The digging and sifting of soil continued from the gold links to where Laka sat down a second time just over the embankment. One of the vets was down on his knees on the incline. He moved more dirt and suddenly gasped. “More gold!” By this time, most in the search team had crowded in as close as possible. The vet climbed the embankment and nervously stood aside for the filming. Then the piece was brought out of the ground.
Huxley got down on his knees and measured off the distance between where the first links were found and the second. Slowly, he straightened, holding the piece in his gloved palm. “Something broke this chain.”
Palmer reached with gloved hands to hold the piece. “Could have been animals.”

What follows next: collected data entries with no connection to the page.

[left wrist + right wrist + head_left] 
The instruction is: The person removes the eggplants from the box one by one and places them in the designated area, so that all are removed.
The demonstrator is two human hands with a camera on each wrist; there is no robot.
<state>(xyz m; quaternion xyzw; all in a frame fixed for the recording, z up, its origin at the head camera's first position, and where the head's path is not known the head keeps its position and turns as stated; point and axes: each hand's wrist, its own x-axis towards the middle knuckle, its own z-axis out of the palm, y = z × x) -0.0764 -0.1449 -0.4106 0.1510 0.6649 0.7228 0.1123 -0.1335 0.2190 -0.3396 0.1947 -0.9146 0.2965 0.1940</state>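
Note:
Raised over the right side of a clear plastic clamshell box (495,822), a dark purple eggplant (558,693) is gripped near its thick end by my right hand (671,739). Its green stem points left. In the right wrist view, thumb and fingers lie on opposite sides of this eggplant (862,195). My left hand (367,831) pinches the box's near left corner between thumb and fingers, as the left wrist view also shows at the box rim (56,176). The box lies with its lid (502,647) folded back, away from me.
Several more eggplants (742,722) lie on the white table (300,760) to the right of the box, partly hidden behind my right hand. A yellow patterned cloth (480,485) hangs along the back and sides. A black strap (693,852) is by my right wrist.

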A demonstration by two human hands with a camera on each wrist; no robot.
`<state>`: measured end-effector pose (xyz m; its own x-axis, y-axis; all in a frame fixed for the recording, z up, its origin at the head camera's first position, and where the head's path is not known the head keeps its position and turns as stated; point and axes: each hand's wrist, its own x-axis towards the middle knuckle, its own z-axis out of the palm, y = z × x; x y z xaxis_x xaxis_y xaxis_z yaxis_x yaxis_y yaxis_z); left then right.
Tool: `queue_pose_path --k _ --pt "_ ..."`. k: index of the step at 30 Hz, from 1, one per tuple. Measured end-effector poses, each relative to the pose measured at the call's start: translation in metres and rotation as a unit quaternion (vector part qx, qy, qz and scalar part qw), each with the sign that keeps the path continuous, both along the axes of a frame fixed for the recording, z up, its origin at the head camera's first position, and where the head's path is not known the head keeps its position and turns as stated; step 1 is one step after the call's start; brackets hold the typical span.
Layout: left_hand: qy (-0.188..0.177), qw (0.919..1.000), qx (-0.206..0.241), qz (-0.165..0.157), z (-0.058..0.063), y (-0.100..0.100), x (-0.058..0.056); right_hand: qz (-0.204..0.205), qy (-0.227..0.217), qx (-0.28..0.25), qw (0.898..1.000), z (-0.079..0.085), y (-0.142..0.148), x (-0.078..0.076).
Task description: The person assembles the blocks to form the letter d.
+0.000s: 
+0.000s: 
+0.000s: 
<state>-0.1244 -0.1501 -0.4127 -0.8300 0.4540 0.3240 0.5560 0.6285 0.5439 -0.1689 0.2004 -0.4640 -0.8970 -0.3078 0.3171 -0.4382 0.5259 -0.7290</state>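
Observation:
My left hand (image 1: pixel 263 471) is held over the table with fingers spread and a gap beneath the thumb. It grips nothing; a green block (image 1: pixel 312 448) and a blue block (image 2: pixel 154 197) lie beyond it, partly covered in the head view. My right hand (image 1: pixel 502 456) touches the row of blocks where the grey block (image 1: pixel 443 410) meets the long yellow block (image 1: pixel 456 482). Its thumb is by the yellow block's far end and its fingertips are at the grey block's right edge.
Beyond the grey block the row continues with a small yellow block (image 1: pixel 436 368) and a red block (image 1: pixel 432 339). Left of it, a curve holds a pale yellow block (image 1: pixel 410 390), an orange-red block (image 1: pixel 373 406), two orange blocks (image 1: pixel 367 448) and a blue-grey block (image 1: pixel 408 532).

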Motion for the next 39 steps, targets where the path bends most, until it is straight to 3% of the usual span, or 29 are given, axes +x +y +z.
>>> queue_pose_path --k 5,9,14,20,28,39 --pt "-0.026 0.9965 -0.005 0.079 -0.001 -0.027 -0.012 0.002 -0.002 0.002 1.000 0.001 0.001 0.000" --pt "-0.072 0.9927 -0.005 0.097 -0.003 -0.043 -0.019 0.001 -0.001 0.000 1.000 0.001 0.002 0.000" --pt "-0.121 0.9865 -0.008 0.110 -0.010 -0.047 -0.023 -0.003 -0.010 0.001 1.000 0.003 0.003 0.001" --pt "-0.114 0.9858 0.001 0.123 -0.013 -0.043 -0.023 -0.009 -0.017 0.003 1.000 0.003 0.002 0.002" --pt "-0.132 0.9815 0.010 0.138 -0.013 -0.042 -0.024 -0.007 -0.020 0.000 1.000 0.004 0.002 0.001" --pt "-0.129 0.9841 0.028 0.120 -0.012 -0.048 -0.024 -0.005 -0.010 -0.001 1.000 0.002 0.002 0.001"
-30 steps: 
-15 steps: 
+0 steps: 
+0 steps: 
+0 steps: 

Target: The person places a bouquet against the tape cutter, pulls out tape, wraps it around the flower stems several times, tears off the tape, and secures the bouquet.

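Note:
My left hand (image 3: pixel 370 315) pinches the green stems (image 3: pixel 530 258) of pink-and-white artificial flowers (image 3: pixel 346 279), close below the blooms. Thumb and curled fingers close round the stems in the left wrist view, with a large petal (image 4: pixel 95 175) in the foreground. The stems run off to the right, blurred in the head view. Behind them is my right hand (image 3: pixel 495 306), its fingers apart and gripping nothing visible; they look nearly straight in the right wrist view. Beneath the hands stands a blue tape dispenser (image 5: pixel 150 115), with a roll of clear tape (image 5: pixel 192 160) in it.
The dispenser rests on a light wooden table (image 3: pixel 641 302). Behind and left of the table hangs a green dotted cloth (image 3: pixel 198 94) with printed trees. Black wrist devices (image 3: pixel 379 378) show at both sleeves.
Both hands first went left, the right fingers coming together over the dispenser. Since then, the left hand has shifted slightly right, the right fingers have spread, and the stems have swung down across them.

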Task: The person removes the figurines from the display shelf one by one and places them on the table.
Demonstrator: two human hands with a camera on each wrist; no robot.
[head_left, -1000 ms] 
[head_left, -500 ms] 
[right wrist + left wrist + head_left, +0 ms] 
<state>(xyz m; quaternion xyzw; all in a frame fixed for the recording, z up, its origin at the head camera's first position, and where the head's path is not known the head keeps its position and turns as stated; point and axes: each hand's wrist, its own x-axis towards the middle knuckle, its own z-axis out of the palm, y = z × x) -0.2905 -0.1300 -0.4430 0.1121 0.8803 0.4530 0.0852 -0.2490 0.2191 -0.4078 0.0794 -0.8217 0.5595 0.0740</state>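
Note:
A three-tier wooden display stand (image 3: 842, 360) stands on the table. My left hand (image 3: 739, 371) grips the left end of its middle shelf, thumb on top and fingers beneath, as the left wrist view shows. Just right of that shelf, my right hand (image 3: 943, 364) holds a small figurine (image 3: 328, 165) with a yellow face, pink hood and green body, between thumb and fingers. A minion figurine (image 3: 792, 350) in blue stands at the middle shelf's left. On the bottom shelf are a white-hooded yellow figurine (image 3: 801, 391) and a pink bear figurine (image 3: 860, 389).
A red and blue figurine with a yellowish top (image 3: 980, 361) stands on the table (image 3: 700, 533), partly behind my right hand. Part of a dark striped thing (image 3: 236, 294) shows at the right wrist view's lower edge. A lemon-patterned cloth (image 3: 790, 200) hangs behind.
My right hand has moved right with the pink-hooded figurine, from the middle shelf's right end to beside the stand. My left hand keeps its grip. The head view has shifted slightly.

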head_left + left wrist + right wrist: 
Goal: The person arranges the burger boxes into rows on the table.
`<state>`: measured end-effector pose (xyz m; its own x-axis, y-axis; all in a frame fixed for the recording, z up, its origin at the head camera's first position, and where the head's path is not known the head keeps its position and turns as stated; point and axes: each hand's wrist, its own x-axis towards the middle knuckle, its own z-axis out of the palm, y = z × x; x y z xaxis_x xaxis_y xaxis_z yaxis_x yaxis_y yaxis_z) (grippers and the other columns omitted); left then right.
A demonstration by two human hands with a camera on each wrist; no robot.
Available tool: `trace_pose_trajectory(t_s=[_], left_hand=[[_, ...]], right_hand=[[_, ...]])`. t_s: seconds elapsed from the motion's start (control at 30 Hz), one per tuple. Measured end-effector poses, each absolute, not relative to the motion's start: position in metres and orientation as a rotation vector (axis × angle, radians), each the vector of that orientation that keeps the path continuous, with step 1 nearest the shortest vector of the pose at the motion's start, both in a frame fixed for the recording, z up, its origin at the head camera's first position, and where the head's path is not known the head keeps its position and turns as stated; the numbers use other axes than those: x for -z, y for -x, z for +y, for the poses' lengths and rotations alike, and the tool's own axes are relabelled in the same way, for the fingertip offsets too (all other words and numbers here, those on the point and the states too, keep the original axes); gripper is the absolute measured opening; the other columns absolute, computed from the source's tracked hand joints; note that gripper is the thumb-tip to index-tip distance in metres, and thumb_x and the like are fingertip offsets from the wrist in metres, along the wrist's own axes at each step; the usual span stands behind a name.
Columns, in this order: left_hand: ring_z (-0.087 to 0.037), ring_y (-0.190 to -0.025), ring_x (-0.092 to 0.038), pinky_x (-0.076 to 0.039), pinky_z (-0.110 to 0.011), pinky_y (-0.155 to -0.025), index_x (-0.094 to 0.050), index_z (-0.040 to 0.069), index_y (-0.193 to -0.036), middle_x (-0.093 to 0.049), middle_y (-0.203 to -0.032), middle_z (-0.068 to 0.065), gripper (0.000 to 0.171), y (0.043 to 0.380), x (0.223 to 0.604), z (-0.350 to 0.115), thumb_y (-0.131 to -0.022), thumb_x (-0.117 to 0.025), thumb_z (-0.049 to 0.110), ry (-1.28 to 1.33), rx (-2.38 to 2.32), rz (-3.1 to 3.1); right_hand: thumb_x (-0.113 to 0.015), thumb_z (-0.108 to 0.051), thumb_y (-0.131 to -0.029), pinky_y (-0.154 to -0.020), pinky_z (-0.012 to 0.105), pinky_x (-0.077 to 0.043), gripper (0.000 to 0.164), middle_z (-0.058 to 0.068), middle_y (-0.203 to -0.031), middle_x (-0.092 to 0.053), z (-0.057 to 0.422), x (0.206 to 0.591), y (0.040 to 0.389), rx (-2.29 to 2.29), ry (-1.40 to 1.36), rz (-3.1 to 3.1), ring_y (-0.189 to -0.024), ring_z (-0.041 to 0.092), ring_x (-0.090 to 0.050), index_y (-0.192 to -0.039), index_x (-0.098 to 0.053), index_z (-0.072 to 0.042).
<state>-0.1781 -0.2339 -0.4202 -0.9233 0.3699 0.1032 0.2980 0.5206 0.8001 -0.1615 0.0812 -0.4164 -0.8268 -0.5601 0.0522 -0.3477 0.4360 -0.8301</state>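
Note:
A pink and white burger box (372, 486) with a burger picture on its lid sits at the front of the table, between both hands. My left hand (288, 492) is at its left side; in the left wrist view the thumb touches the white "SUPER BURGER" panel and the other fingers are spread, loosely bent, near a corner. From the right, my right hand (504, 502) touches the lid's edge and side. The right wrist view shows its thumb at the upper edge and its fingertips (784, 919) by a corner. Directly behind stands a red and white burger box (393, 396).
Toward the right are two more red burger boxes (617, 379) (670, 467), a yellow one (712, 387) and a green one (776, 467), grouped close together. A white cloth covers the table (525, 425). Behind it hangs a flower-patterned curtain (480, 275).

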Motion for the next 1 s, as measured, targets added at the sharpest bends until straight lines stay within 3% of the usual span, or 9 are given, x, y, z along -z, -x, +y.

It was quite possible that if the gold wasn't discarded by a local person but worn by a G.I., after the person fell and died, animals could have ravaged the body. But would animals actually pull on the sturdy necklace so hard as to rip it apart and open those links at the breaks? It was also possible that a prisoner could have been brutalized and, while struggling with the attacker, broke the attacker's necklace.
Sara cringed at the thought of what might have happened that broke the neck chain. Once dead, the body could have been thrown into the rushing water and washed away as it decayed. Who knew how many and where bodies might have lain in water, surely tainting it. Wise old Esmerelda's changing expressions said she might be having similar thoughts.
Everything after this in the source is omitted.